* Exercise brief
The required output is the stretch from the line containing "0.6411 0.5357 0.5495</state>" through the line containing "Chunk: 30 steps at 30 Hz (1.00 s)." in the records below, unaltered and with no pictures.

#### Input data

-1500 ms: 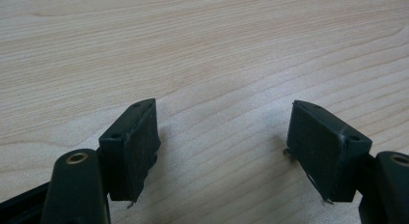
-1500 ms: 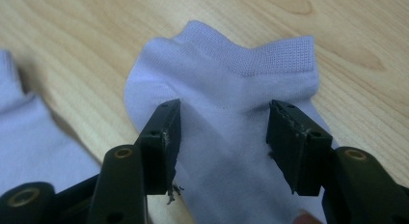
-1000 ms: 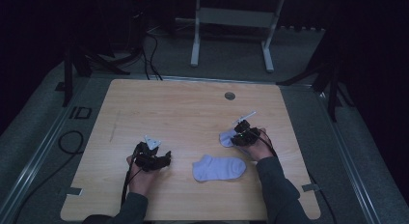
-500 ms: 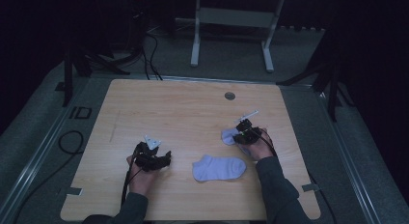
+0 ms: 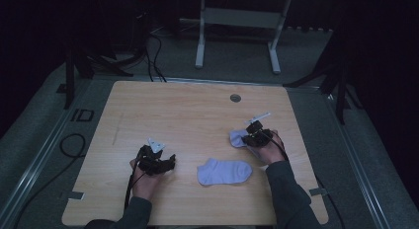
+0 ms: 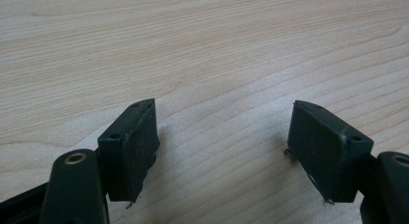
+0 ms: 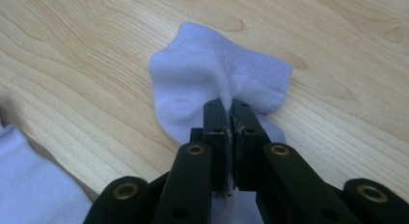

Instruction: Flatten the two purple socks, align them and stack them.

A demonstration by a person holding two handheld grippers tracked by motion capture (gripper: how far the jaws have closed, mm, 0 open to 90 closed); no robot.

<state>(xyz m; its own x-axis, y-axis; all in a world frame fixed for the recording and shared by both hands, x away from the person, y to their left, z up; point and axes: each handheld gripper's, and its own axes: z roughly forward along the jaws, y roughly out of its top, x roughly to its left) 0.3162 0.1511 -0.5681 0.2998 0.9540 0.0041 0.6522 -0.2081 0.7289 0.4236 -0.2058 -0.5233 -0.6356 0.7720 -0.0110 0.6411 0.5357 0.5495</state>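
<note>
Nothing much has moved since before; both hands stay where they were. The right gripper pinches a small light purple sock lying on the right side of the worktop. A second sock lies flat, near the middle. The left gripper is wide, holding nothing.

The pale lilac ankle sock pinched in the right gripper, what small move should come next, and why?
Probably lift the pale lilac ankle sock slightly and carry it toward the second pale lilac sock lying flat at the table's near middle. The right gripper is shut on a fold of it, so the grasp looks made, while the left gripper sits open over bare light wooden table, free to help pair them.
</note>
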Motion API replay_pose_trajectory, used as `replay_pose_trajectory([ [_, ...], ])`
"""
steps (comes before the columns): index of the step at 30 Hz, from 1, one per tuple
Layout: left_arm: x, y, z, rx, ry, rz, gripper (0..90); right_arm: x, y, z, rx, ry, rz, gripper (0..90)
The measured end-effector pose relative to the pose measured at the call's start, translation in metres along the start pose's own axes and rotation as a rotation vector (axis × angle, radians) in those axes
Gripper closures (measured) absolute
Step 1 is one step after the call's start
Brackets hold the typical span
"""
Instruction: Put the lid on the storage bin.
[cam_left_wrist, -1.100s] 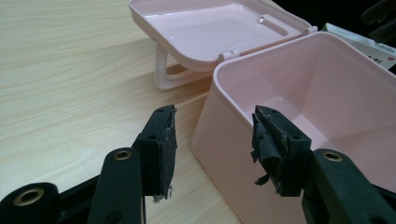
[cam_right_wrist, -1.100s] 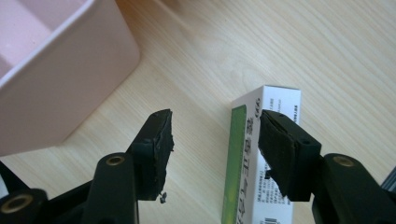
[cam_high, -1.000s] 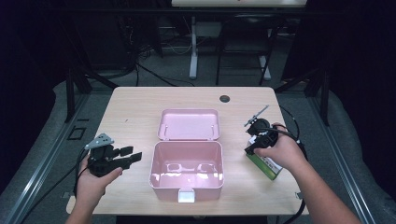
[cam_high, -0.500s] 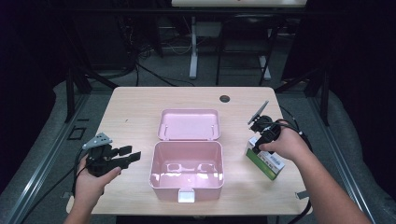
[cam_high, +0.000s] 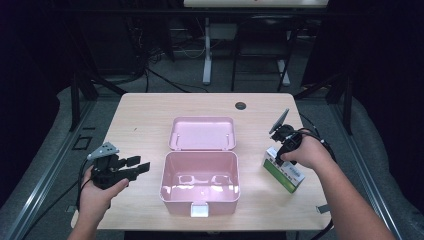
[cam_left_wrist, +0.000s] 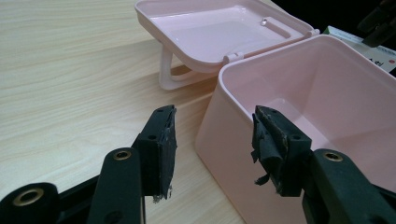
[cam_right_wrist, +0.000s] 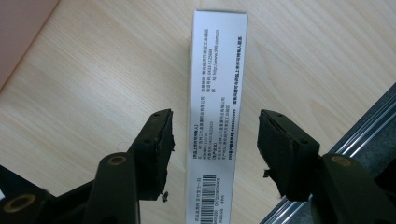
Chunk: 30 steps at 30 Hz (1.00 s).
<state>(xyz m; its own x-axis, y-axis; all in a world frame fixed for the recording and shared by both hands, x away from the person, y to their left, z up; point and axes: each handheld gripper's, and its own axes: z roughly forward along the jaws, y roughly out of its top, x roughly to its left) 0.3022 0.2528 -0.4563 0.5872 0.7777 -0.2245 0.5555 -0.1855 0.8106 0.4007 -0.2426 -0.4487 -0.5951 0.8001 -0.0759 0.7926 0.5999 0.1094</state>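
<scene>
The carton, a small green-and-white box, lies flat on the tabletop near its right edge, well to the right of the pink case. The right gripper hangs over the carton's far end, pointing down at it.

In the right gripper view the carton runs lengthwise straight up the middle, its grey printed side with small text and a barcode facing the camera. The right gripper has its fingers apart, one on each side of the carton. The left finger stands just beside the carton's left edge; whether it touches cannot be told. The right finger stands off from the right edge with bare wood showing between. The fingers straddle the part of the carton nearest the camera, and the rest reaches on past their tips. Nothing is clamped.

The left gripper is held low at the tabletop's left side, just beside the case and pointing toward it. In the left gripper view its fingers are apart and hold nothing; the left gripper faces the case's near corner, with one finger in front of the wall and the other over bare wood.

The case stands open, its lid folded back flat behind it.
</scene>
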Motion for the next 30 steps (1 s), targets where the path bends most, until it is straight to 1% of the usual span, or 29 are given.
replay_pose_trajectory([
  [4, 0.001, 0.0, -0.001, -0.001, 0.002, -0.004, 49.5, -0.001, -0.001, 0.005, 0.006, -0.001, -0.003, 45.4],
  [7, 0.001, 0.0, -0.001, 0.0, 0.002, -0.004, 49.4, -0.002, -0.002, 0.007, 0.013, 0.001, 0.004, 45.6],
  [9, 0.001, 0.0, -0.001, 0.0, 0.002, -0.005, 49.4, -0.002, -0.002, 0.01, 0.006, 0.005, 0.014, 46.7],
  [10, 0.001, 0.0, -0.001, 0.0, 0.002, -0.006, 49.4, -0.003, -0.002, 0.011, 0.016, 0.011, 0.014, 47.0],
  [18, 0.002, 0.0, -0.001, 0.008, 0.004, -0.009, 49.4, -0.005, -0.004, 0.019, 0.029, 0.025, 0.035, 47.8],
  [24, 0.003, -0.001, -0.001, 0.005, 0.002, -0.013, 49.4, -0.005, -0.005, 0.026, 0.043, 0.03, 0.04, 48.8],
  [25, 0.004, -0.001, -0.001, 0.005, 0.001, -0.014, 49.4, -0.006, -0.005, 0.026, 0.047, 0.031, 0.035, 49.3],
  [26, 0.004, -0.001, -0.001, 0.011, -0.002, -0.016, 49.5, -0.006, -0.005, 0.028, 0.049, 0.035, 0.045, 50.6],
  [27, 0.004, -0.001, -0.001, 0.007, 0.001, -0.017, 49.4, -0.007, -0.005, 0.028, 0.049, 0.037, 0.041, 51.3],
  [30, 0.004, -0.001, -0.001, 0.009, 0.001, -0.017, 49.4, -0.007, -0.006, 0.03, 0.051, 0.041, 0.048, 52.6],
])
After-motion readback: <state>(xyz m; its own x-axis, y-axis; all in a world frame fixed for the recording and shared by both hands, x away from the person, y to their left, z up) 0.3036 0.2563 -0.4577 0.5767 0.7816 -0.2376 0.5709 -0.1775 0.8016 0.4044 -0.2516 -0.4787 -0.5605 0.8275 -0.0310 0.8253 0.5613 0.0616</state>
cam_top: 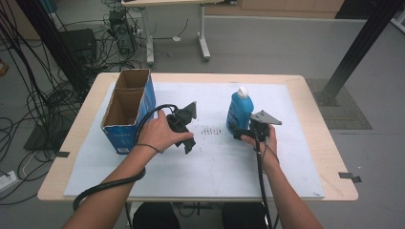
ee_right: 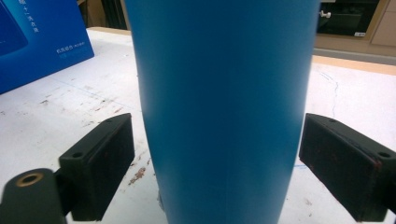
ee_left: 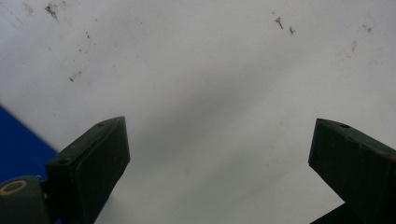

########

* Solution to the exercise
<state>(xyz m; its own x-axis, y-axis; all in a world frame fixed for the recording and shared by both hands, x away from the person, y to their left, z up; point and axes: each handheld gripper's, and its own axes: z roughly forward along the jaws, y roughly out of its top, x roughly to its left) 0.3162 0.1511 -0.5681 0.2998 0.9540 0.0041 0.6522 -0.2081 0.7289 0.4236 -0.2058 -0.5233 -0.6356 0.7720 -0.0110 0.6411 0.5357 0.5495</state>
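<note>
Nothing much has moved since before; both hands stay where they were. The right gripper pinches a small light purple sock lying on the right side of the worktop. A second sock lies flat, near the middle. The left gripper is wide, holding nothing.

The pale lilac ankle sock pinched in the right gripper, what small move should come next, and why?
Probably lift the pale lilac ankle sock slightly and carry it toward the second pale lilac sock lying flat at the table's near middle. The right gripper is shut on a fold of it, so the grasp looks made, while the left gripper sits open over bare light wooden table, free to help pair them.
</note>
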Motion API replay_pose_trajectory, used as `replay_pose_trajectory([ [_, ...], ])`
"""
steps (comes before the columns): index of the step at 30 Hz, from 1, one per tuple
Layout: left_arm: x, y, z, rx, ry, rz, gripper (0..90); right_arm: x, y, z, rx, ry, rz, gripper (0..90)
The measured end-effector pose relative to the pose measured at the call's start, translation in metres along the start pose's own axes and rotation as a rotation vector (axis × angle, radians) in those axes
Gripper closures (measured) absolute
Step 1 is one step after the call's start
Brackets hold the typical span
"""
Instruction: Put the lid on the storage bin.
[cam_left_wrist, -1.100s] 
[cam_right_wrist, -1.100s] 
[cam_high, -1.000s] 
[cam_high, -0.500s] 
[cam_high, +0.000s] 
[cam_left_wrist, +0.000s] 
[cam_right_wrist, +0.000s] 
Chunk: 30 steps at 30 Hz (1.00 s).

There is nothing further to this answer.